▶ [Supplied data]
=== Section Start ===

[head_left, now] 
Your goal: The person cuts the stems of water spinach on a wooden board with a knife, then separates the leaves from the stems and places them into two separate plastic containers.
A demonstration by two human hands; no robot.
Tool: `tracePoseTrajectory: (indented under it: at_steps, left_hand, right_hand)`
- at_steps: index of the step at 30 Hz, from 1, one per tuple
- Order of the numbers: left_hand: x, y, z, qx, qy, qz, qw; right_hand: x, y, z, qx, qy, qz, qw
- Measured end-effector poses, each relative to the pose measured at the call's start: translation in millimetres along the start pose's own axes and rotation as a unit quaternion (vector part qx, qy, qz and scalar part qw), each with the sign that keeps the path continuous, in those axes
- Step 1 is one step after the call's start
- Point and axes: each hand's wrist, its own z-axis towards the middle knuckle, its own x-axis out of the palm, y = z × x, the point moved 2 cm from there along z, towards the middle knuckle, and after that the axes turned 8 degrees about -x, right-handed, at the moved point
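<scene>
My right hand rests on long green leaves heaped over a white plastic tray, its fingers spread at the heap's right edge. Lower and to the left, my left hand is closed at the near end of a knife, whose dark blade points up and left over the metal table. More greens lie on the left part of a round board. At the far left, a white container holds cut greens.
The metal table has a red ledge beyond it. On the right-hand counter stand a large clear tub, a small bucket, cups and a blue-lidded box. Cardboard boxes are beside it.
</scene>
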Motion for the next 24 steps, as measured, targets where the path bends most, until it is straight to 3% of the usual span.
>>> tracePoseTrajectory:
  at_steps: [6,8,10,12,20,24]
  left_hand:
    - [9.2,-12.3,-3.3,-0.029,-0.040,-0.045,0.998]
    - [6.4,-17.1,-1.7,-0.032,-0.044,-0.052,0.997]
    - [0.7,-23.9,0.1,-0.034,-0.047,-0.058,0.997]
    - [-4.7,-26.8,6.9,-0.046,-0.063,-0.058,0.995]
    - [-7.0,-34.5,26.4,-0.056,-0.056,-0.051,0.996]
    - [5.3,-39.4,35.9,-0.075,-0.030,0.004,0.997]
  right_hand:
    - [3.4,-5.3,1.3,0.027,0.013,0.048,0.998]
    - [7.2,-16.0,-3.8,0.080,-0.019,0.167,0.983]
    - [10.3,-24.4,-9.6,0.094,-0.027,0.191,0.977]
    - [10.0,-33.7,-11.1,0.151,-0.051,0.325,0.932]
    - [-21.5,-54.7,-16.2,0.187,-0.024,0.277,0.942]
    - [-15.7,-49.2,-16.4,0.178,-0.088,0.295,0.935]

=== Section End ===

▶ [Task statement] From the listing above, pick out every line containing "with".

▶ [Solution for this task]
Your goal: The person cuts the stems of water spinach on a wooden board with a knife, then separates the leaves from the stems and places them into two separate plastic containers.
- Measured end-effector poses, each relative to the pose measured at the call's start: translation in millimetres along the start pose's own axes and rotation as a unit quaternion (vector part qx, qy, qz and scalar part qw), each with the sign that keeps the path continuous, in those axes

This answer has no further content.